* **What you need to do**:
Shown below are entries with pictures; the line with "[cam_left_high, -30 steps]" through the line with "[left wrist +" is the span to retype exactly, and the pictures stay out.

[Extracted data Boundary: Start]

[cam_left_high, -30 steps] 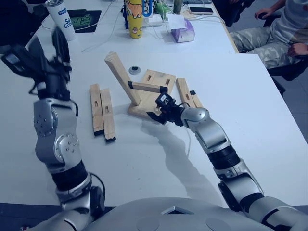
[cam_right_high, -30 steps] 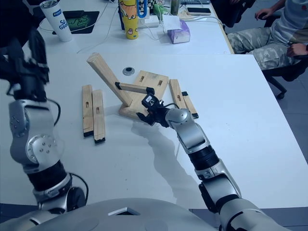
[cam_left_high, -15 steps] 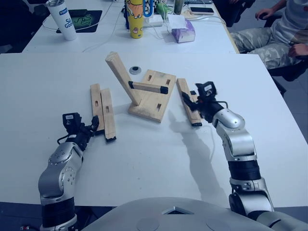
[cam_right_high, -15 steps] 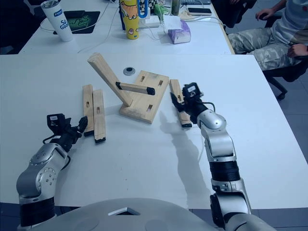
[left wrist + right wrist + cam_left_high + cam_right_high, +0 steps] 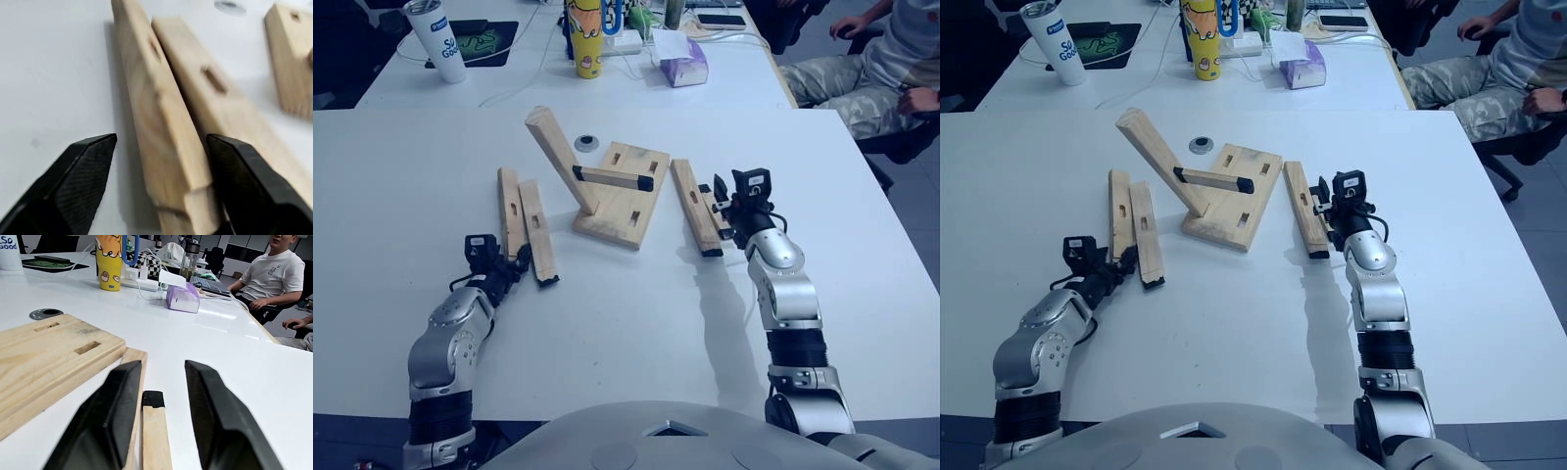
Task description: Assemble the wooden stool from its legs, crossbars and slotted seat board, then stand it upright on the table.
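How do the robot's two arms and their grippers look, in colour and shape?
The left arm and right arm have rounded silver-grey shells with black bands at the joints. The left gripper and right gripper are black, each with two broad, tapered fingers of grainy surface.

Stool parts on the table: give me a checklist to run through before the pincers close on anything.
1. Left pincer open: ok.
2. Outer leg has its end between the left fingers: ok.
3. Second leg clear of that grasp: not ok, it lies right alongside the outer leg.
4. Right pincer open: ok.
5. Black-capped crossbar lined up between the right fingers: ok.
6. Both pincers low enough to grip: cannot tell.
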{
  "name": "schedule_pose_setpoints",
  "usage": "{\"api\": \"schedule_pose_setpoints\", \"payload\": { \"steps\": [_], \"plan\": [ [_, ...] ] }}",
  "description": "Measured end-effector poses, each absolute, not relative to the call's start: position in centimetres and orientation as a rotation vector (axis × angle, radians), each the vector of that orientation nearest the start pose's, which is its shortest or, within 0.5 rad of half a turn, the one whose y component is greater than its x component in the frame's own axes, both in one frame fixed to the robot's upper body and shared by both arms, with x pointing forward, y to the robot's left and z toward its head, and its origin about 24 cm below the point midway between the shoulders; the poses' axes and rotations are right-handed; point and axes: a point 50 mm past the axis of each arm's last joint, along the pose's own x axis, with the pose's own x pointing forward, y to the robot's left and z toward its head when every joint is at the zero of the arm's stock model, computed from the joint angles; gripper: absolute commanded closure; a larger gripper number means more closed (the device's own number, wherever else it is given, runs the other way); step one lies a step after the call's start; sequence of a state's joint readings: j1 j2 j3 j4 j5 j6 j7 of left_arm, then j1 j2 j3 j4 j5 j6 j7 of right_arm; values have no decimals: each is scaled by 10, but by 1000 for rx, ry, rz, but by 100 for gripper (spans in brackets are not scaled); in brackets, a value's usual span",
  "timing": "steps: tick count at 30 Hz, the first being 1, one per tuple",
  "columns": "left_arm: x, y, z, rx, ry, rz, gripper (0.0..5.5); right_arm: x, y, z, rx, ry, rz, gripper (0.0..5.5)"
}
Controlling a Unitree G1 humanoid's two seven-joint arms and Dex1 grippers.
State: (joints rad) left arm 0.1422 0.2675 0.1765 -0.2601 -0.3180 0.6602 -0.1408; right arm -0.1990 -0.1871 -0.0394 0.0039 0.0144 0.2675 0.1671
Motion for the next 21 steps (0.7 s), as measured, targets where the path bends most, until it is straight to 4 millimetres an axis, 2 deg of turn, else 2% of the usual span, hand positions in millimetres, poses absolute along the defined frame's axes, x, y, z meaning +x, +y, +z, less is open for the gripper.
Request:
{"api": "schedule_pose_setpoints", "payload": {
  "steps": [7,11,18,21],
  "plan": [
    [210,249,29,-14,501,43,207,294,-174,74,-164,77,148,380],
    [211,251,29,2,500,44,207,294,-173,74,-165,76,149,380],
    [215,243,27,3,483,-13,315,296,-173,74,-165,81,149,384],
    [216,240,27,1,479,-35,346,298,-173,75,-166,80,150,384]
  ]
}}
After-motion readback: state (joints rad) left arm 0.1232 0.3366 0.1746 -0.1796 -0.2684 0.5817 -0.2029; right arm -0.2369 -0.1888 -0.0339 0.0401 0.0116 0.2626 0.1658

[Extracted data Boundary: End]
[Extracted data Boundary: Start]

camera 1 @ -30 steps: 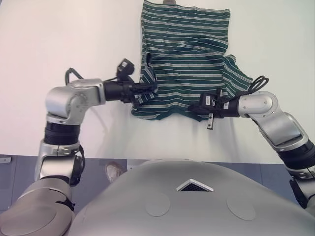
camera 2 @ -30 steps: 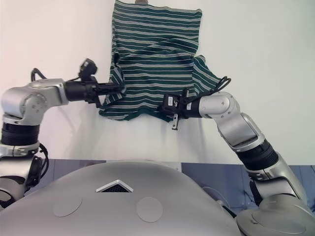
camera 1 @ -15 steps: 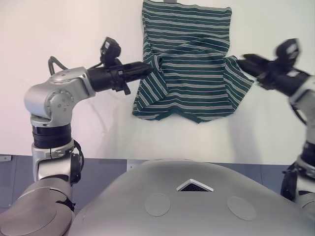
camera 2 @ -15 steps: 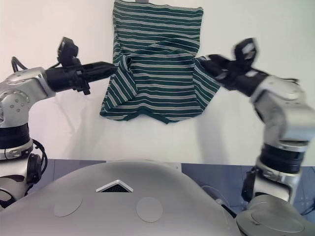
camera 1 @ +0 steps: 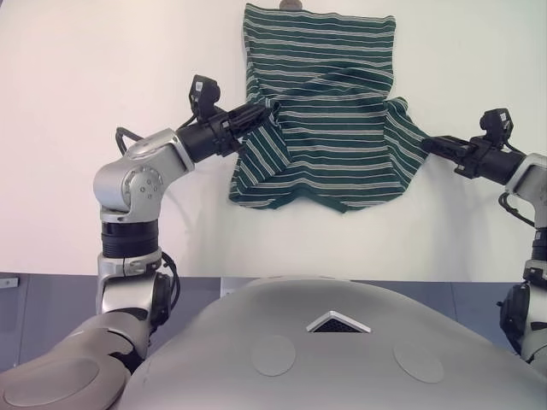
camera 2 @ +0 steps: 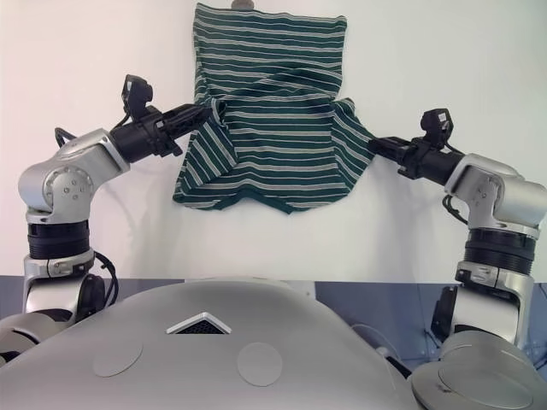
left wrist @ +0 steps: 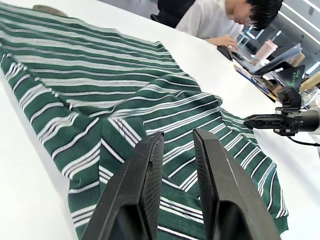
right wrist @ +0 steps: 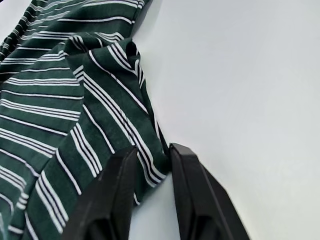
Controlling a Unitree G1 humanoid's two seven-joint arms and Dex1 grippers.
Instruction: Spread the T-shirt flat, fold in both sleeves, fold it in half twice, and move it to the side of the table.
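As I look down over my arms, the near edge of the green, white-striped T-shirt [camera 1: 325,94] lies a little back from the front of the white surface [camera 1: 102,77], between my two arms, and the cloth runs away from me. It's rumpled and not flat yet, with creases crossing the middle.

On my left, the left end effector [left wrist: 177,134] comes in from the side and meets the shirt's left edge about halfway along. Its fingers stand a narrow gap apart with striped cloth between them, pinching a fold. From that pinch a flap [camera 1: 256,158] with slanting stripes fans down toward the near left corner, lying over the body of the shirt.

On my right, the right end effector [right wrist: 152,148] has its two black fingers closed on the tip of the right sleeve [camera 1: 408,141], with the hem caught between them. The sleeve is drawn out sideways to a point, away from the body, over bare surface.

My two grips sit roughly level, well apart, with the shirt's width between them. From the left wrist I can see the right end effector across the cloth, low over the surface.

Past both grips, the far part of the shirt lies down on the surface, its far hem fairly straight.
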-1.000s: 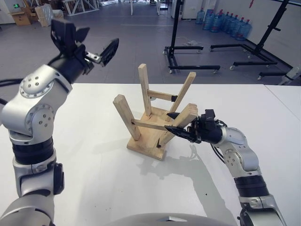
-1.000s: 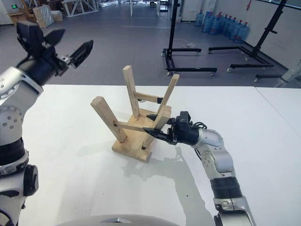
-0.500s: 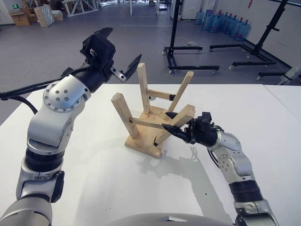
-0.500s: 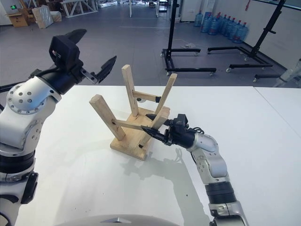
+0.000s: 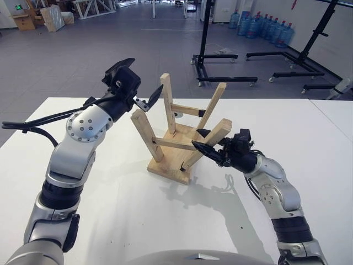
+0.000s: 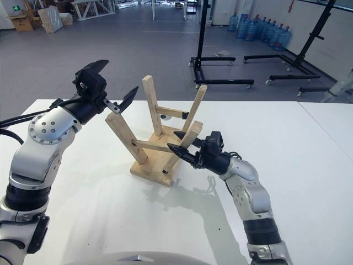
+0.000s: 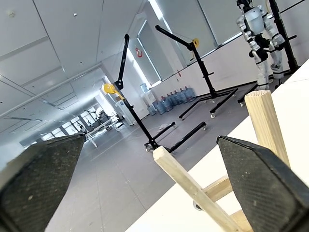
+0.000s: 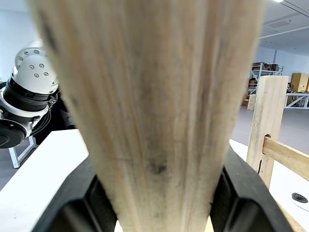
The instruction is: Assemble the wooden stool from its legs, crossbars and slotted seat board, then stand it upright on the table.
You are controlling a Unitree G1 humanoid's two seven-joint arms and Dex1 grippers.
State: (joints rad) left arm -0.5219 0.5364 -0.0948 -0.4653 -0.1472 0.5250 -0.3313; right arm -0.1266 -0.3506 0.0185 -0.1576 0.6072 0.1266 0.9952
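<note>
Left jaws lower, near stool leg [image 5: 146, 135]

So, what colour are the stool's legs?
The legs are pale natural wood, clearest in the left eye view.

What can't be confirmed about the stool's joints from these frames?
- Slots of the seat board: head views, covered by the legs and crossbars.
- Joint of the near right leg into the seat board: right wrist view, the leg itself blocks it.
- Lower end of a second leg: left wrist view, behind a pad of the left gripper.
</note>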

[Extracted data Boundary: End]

* **Your solution**:
[cam_left_high, -30 steps] 
[cam_right_high, -30 steps] 
[cam_left_high, -15 steps] 
[cam_right_high, -15 steps] 
[left wrist + right wrist + cam_left_high + cam_right_high, +0 steps] 

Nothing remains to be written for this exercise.